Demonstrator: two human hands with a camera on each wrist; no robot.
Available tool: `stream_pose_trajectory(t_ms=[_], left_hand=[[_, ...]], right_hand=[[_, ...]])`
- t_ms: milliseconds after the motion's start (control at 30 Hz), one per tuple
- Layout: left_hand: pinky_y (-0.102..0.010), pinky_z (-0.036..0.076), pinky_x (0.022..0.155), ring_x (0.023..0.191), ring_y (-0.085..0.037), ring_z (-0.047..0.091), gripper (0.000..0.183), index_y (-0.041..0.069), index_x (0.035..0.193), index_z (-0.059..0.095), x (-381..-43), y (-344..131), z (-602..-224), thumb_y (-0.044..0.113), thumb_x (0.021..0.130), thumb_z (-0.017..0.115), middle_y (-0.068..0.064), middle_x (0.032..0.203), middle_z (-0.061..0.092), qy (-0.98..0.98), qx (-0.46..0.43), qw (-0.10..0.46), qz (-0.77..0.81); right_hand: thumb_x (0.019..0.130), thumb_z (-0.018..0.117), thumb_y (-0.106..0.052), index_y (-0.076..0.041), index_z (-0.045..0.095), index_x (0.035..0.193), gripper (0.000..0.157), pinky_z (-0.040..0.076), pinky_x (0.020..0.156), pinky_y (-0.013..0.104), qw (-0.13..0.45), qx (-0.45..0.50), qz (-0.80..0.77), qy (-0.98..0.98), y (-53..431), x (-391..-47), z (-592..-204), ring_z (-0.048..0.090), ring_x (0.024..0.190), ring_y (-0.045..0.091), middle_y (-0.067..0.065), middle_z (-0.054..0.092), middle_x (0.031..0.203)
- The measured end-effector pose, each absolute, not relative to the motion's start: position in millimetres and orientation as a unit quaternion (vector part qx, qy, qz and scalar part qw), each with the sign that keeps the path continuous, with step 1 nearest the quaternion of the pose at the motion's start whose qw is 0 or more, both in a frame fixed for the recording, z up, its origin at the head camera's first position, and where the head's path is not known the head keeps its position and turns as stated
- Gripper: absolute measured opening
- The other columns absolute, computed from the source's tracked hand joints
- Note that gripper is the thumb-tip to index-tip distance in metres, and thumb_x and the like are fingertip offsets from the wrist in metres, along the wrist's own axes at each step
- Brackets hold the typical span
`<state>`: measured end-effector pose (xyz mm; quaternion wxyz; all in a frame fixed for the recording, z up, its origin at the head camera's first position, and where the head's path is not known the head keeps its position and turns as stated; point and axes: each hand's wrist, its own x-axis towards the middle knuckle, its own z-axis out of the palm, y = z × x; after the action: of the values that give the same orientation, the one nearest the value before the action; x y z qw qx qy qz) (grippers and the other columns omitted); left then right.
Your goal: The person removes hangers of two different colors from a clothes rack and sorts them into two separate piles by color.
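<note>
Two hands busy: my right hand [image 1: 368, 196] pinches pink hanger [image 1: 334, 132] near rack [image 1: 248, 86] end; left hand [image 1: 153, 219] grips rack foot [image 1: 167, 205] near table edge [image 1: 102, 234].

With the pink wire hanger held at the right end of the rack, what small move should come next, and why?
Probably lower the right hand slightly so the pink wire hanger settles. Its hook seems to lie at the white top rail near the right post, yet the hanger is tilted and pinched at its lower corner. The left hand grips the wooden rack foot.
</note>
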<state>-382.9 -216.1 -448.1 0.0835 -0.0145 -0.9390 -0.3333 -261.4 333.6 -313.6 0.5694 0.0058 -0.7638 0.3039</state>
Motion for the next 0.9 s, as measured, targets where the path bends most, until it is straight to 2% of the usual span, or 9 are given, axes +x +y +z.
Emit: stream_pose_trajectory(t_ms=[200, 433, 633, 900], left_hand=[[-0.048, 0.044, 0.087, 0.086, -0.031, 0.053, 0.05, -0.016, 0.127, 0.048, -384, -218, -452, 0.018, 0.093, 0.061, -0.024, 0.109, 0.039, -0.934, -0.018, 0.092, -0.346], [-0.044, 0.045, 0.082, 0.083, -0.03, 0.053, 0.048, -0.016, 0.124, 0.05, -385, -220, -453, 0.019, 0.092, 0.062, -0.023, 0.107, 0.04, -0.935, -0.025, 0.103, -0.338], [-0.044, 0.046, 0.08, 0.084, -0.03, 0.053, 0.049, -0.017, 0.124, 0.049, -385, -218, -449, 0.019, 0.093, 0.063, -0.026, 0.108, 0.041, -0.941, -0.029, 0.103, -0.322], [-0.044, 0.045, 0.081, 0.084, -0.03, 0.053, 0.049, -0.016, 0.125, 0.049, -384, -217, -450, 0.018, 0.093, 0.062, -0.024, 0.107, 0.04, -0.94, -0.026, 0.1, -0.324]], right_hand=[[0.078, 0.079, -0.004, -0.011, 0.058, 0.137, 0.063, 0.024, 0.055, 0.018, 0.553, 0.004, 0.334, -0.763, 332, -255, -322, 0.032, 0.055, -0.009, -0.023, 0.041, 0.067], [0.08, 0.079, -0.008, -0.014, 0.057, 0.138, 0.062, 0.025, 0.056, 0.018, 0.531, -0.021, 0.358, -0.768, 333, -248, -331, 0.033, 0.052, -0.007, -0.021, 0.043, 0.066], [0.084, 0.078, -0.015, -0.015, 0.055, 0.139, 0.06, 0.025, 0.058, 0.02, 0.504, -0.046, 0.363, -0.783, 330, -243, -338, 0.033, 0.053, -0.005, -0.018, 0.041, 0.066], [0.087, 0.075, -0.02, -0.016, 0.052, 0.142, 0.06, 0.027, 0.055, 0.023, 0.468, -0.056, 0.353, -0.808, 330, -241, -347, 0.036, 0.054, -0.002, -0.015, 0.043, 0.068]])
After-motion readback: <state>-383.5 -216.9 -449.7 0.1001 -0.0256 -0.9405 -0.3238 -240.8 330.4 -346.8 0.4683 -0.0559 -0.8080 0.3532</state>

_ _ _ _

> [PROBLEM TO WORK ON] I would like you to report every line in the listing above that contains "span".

> [OUTPUT BELOW]
- Brackets hold the typical span
Motion for the next 0.9 s, as measured, targets where the path bends most, until it is straight to 2% of the usual span, or 9 are given, axes +x +y +z.

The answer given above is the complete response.